Introductory Info
Date introduced: 27 February 2020
House: House of Representatives
Portfolio: Health
Commencement: Sections 1 to 3, on Royal Assent. Schedule 1, on a single day to be fixed by Proclamation. If the provisions do not commence within the period of 12 months beginning on the day this Act receives the Royal Assent, they commence the day after the end of that period.
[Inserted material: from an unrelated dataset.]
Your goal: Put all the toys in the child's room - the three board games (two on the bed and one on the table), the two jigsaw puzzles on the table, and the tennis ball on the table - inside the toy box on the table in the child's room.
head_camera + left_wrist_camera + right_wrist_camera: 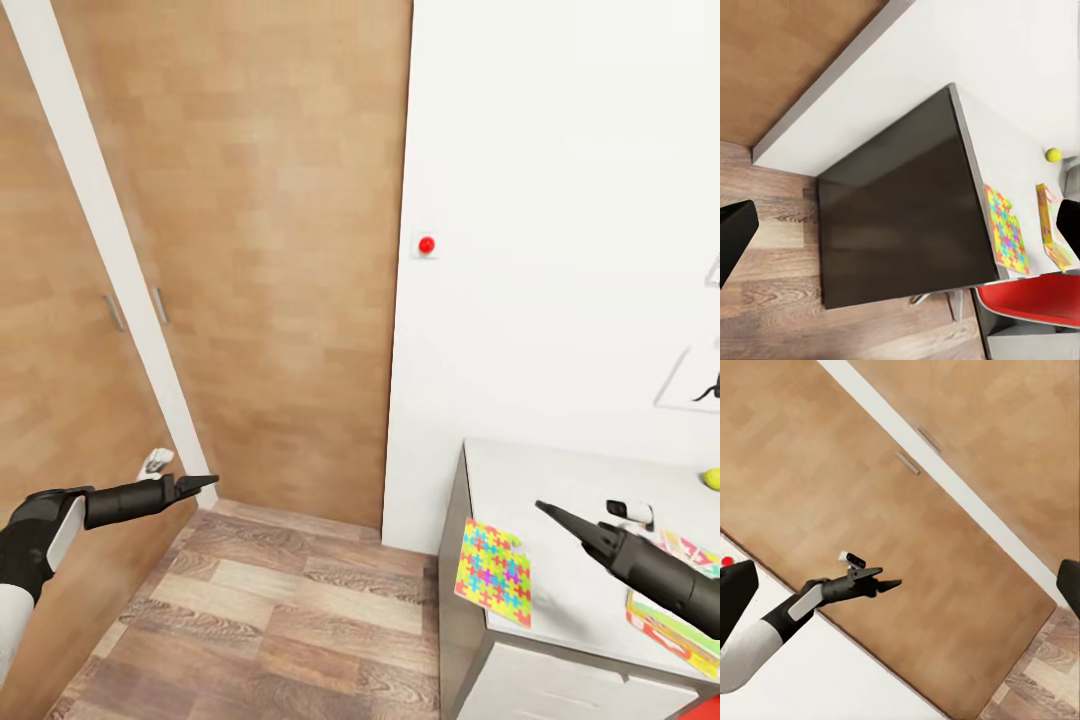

Schedule 2 on the day after Royal Assent.
Purpose of the Bill
The purpose of the Health Insurance Amendment (General
Practitioners and Quality Assurance) Bill 2020 (the Bill) is to amend the Health Insurance
Act 1973 (HIA) to simplify administrative processes for
recognition as a specialist general practitioner (GP) for Medicare purposes;
align Medicare eligibility for GPs with the National Registration and
Accreditation Scheme (NRAS) registration requirements; and replace references
to repealed legislation in relation to the definition of a quality assurance
activity under the Qualified Privilege Scheme.[1]
The Bill will also repeal the Health
Practitioner Regulation (Consequential Amendments) Act 2010 (2010
Consequential Amendments Act).
Structure of
the Bill
The Bill contains two Schedules:
- Schedule
2 amends the definition of a ‘quality assurance activity’ in Part VC of the
HIA, by removing the reference to the Health Care (Appropriation) Act
1998, which was repealed on
1 July 2009, and replacing it with the reference to the Federal Financial
Relations Act 2009 (FFRA).
Background
Specialist
general practitioners
Prior to 1989 formal training for general practice was
voluntary, and it remained that medical practitioners who were not specialists
were, by default, GPs.[3]
In 1989 the Government introduced vocational registration to recognise general
practice as a discipline in its own right. Between 1989 and 1995, medical
practitioners already practicing in general practice who met the eligibility
criteria could apply to be grandfathered on to the Vocational Register of
General Practitioners.[4]
Since 1996, under section 19AA of the HIA, doctors who are
permanent residents or citizens of Australia must become vocationally
recognised to receive a Medicare provider number.[5] The introduction of the
vocational register created two groups of GPs, those who are vocationally
registered and those who are not, with vocationally registered GPs being
eligible for higher Medicare rebates than those who are not.[6]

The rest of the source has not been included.